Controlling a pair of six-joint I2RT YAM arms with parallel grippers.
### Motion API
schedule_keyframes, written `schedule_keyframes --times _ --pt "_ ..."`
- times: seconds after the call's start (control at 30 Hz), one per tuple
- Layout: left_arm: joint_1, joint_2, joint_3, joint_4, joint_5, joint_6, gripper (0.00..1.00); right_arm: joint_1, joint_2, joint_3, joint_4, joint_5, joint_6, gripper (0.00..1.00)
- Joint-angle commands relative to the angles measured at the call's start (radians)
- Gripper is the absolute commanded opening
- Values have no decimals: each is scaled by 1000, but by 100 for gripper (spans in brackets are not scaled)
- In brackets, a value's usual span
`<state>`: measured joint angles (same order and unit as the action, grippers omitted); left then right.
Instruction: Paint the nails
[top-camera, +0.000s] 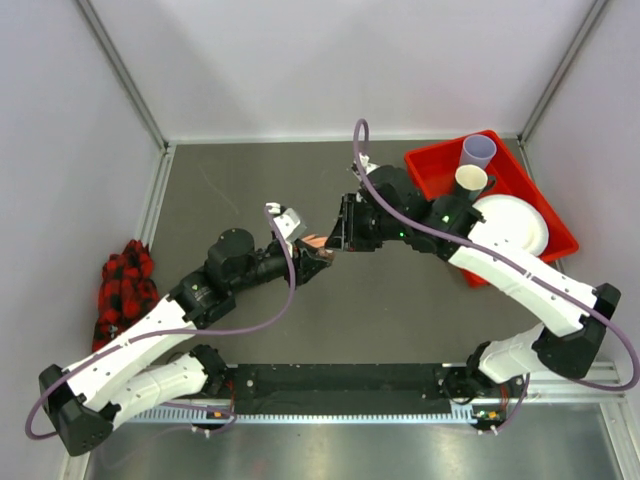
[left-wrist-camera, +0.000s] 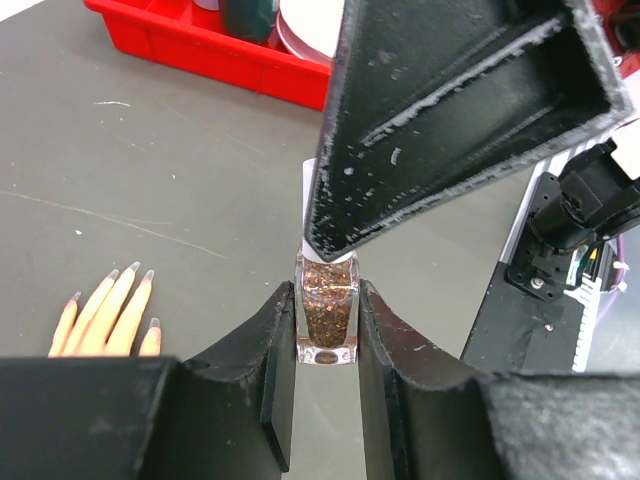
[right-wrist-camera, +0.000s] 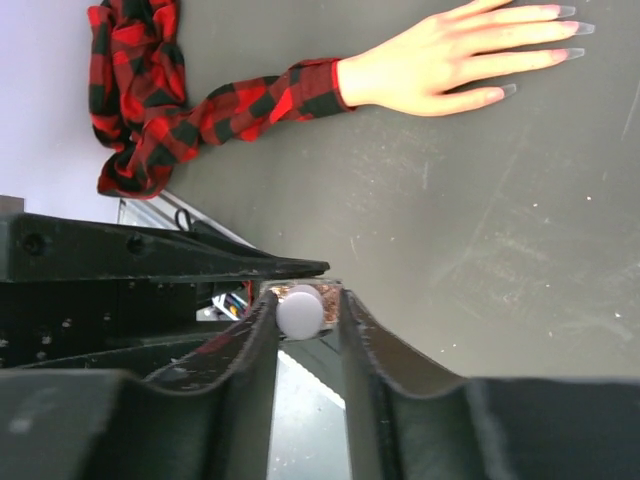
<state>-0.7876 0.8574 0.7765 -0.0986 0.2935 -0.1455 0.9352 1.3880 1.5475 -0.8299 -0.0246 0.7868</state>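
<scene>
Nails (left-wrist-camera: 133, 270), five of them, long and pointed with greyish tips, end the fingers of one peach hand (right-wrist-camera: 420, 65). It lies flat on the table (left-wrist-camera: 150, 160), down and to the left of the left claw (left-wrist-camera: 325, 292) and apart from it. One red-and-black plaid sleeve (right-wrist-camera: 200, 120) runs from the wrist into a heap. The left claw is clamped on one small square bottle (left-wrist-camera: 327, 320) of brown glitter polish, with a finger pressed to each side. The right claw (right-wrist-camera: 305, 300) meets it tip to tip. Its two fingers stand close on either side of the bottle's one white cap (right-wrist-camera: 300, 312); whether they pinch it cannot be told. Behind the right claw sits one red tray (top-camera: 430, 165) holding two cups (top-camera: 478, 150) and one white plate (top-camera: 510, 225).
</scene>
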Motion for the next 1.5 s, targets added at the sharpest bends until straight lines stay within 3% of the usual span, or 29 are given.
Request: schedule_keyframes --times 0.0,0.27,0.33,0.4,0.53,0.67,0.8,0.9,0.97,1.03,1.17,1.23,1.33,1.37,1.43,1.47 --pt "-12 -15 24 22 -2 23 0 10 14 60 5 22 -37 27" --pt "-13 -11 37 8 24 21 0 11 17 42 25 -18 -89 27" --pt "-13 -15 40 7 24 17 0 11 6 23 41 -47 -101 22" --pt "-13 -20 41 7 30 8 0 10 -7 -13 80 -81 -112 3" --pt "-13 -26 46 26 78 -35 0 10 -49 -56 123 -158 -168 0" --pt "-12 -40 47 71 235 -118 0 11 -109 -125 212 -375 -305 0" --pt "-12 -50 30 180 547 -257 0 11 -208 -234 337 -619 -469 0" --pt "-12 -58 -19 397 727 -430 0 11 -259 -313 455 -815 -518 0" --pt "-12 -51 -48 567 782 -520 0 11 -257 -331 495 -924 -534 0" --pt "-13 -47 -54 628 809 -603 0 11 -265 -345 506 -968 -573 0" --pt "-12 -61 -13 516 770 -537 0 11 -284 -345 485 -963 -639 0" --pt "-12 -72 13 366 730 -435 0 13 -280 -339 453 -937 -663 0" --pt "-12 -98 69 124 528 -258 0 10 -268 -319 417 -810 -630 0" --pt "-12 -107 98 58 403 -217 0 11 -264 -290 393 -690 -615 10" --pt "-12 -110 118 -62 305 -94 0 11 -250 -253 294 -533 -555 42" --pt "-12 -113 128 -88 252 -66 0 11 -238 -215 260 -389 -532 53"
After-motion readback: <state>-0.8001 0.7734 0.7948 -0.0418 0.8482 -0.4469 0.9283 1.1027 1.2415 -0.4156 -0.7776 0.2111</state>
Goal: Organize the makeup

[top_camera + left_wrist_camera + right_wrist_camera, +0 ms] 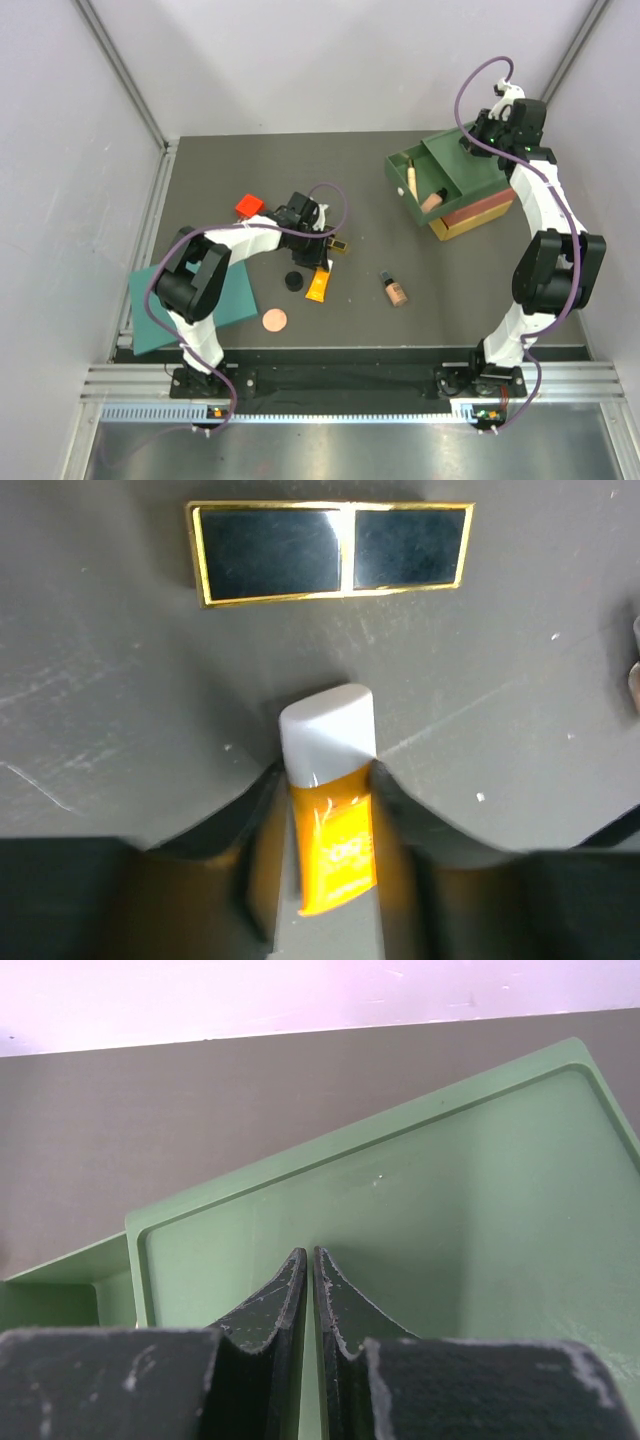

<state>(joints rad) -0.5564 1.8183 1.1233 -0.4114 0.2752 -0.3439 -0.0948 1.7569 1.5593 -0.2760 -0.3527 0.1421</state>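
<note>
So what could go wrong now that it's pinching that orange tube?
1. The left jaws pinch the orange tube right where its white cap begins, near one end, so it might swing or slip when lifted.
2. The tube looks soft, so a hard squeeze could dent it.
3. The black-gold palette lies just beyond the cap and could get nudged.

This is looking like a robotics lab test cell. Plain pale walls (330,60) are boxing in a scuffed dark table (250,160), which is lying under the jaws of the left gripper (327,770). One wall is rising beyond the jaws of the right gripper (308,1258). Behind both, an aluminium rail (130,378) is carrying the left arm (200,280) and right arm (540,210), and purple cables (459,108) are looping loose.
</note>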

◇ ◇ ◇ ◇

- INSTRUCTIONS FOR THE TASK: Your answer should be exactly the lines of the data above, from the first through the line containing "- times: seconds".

- ANSWER TO THIS PROBLEM:
Controlling a pair of six-joint I2RT YAM arms with parallel grippers.
### Motion API
schedule_keyframes, written `schedule_keyframes --times _ --pt "_ ..."`
- times: seconds after the call's start (control at 30 Hz), one per tuple

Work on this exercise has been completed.